After activating the nwaf_captcha_unban on; parameter and restarting Nginx, the IP address unblocking functionality becomes available for the target URL address with the nwaf_captcha_unban option set. For example: example.com/captcha_ip_unban_path.

If the answer is correct, the web application with captcha sends a request delete_banned_ip to the Nemesida WAF module to unlock the IP address. The user will then be redirected to the original page.

For security reasons, it is recommended to allow requests to the server URL with the Nemesida WAF dynamic module installed and the nwaf_captcha_unban IP address unlocking parameter activated only from the IP address of the server with captcha.

Configuring interaction with ClamAV software

After installing Nemesida WAF package the functionality of interaction with ClamAV software is disabled by default, since it can be a source of false blocking of some requests to the Web application (depending on the current state of the ClamAV signature analysis database). Use this functionality at your discretion.

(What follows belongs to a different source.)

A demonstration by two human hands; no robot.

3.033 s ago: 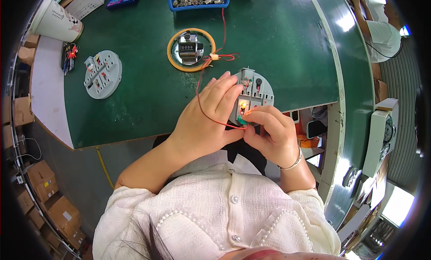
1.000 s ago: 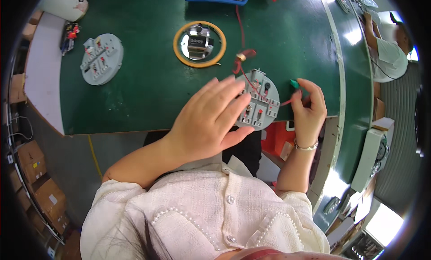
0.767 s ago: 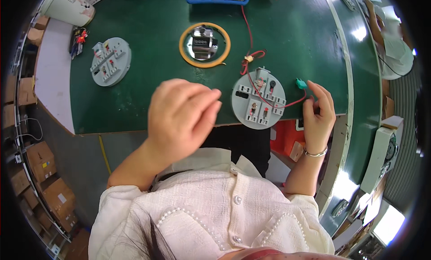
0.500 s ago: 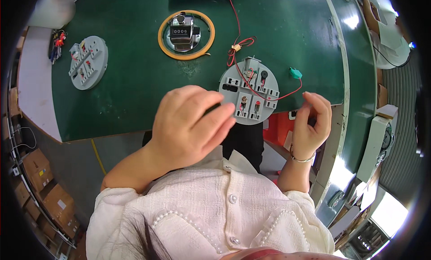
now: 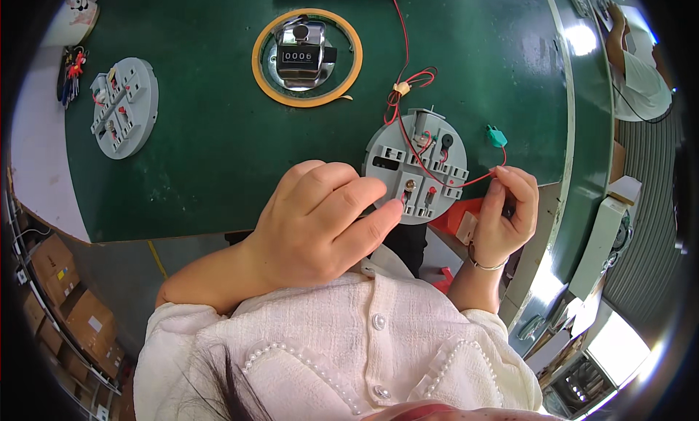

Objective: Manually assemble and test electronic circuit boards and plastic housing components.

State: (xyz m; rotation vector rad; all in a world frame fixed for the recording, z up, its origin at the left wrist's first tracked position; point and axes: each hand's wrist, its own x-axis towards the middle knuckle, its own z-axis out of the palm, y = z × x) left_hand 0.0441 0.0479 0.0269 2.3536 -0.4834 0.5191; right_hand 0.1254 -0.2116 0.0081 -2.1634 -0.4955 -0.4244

To activate antivirus protection, install ClamAV software on the server with the configured Nemesida WAF software, if it has not done yet.

Installation example for Debian 10:

# apt install clamav-daemon

The interaction with the ClamAV software is enabled by activating the nwaf_clamav configuration parameter in the /etc/nginx/nwaf/conf/global/nwaf.conf file and reduction of the /etc/clamav/clamd.conf file to a look:

...
TCPSocket 3310
TCPAddr   127.0.0.1
...

After changing restart the Nginx software.